## DIRECTIONS:
Copy out the data line by line exactly, from its start to the line bearing "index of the", inclusive.

-- GIVEN ENTRIES follows --

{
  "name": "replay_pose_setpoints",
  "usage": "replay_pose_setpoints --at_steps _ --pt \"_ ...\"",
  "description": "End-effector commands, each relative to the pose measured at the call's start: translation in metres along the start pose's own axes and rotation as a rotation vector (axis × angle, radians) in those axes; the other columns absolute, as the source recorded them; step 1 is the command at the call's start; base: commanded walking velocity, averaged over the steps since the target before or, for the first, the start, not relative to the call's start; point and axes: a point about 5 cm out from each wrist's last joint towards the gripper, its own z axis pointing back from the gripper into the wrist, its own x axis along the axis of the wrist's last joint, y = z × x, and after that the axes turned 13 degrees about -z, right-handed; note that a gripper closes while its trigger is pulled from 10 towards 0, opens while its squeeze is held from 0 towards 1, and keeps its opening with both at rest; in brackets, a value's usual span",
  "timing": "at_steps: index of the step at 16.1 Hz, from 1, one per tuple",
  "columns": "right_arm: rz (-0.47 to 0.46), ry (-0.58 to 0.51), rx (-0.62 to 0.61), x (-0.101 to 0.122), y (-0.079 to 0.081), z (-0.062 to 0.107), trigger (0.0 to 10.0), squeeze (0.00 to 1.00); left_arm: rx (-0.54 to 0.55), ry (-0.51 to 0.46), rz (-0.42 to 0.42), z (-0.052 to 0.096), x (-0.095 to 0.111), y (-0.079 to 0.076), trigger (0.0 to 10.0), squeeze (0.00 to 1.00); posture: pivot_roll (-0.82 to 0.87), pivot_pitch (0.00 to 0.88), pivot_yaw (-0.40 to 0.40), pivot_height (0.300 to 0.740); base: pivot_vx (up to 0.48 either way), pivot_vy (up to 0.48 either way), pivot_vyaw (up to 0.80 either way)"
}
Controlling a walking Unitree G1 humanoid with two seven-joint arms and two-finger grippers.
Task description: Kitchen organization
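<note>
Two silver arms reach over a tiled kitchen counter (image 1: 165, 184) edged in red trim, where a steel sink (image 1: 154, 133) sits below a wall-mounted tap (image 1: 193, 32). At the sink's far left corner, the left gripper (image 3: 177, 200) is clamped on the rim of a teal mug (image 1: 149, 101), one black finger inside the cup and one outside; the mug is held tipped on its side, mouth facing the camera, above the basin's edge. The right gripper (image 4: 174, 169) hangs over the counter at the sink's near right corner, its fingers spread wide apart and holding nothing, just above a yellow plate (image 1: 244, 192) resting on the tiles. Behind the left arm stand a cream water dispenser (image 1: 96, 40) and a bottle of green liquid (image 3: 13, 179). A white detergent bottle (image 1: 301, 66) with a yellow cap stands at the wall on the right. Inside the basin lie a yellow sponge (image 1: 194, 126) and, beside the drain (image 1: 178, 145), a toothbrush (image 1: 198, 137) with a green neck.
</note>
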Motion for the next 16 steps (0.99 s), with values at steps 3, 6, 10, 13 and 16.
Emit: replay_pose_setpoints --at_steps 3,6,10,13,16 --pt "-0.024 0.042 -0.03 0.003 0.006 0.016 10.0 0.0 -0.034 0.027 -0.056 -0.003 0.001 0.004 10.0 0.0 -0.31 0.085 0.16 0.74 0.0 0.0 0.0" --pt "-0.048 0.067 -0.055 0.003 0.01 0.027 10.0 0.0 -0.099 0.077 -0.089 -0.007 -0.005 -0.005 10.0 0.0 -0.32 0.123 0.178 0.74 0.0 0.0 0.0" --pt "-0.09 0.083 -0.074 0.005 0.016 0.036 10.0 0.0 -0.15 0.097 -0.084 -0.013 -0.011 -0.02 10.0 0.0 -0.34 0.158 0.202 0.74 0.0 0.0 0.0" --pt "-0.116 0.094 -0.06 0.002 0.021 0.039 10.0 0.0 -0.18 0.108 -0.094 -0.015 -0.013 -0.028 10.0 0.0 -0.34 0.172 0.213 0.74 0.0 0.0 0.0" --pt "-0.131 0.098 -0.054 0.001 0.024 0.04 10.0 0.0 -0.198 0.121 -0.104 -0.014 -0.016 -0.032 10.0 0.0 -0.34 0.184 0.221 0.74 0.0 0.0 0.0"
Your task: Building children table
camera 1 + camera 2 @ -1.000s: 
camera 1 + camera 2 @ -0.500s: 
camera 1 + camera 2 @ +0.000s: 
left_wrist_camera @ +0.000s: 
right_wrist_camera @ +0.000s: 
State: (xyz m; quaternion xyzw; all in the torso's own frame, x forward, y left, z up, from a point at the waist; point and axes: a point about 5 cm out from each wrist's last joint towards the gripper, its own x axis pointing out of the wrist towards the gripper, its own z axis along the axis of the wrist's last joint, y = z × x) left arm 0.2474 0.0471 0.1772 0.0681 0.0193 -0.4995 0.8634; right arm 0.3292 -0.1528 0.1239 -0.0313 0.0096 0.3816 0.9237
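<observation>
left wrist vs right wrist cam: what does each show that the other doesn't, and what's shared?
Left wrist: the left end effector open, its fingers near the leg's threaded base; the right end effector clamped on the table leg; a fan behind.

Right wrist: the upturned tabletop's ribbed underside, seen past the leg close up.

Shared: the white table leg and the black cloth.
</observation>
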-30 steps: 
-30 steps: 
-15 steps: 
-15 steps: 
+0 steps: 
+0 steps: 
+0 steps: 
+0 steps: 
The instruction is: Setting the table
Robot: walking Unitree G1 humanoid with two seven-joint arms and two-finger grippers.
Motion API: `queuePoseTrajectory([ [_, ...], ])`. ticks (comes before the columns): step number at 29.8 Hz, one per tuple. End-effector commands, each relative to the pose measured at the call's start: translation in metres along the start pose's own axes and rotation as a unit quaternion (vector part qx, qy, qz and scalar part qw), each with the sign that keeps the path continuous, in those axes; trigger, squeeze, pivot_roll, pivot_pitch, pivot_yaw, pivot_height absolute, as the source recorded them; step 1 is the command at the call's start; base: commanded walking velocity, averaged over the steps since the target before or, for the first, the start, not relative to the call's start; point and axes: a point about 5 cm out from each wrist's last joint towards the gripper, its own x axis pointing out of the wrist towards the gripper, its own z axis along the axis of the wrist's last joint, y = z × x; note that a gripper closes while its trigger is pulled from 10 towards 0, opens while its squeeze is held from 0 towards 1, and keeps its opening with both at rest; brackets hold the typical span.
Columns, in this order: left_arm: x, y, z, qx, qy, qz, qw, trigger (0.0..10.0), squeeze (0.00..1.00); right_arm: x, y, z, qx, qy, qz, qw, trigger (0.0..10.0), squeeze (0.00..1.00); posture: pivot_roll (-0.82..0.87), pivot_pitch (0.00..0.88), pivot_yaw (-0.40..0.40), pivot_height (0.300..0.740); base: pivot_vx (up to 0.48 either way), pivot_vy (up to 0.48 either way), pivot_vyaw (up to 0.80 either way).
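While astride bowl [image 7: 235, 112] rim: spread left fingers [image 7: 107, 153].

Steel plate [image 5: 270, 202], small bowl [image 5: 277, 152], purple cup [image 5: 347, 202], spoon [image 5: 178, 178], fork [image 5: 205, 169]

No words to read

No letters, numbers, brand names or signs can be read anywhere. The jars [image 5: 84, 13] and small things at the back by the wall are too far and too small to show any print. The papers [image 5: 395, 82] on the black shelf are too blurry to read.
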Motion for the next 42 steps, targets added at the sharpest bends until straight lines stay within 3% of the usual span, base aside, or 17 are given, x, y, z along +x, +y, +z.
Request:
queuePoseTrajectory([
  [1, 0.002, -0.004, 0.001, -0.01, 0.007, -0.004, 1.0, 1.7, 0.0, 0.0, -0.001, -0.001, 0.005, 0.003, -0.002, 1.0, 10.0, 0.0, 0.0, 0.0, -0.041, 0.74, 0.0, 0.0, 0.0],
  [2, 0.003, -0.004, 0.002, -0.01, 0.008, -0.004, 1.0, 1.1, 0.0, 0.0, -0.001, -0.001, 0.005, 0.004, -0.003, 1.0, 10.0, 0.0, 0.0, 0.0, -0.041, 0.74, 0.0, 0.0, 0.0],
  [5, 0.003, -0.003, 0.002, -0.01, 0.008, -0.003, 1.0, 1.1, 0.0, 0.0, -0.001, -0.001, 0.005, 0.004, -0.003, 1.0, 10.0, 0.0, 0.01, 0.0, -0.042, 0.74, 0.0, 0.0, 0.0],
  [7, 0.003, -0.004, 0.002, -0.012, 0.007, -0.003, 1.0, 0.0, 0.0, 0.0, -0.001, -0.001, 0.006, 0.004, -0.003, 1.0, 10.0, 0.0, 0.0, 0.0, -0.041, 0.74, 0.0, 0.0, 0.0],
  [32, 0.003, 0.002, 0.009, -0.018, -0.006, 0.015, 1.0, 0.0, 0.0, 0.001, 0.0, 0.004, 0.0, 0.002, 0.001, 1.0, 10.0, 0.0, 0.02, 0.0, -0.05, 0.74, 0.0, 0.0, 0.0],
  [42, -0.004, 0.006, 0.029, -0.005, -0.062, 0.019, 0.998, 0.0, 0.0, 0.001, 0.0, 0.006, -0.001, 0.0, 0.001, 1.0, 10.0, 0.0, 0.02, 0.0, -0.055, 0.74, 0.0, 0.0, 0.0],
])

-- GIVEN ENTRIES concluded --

## TASK RESPONSE:
{
  "name": "replay_pose_setpoints",
  "usage": "replay_pose_setpoints --at_steps _ --pt \"_ ...\"",
  "description": "End-effector commands, each relative to the pose measured at the call's start: translation in metres along the start pose's own axes and rotation as a rotation vector (axis × angle, radians) in those axes; the other columns absolute, as the source recorded them; step 1 is the command at the call's start; base: commanded walking velocity, averaged over the steps since the target before or, for the first, the start, not relative to the call's start; point and axes: a point about 5 cm out from each wrist's last joint towards the gripper, its own z axis pointing back from the gripper into the wrist, its own x axis along the axis of the wrist's last joint, y = z × x, and after that the axes turned 13 degrees about -z, right-handed; note that a gripper closes while its trigger is pulled from 10 towards 0, opens while its squeeze is held from 0 towards 1, and keeps its opening with both at rest; in brackets, a value's usual span",
  "timing": "at_steps: index of the step at 16.1 Hz, from 1, one per tuple",

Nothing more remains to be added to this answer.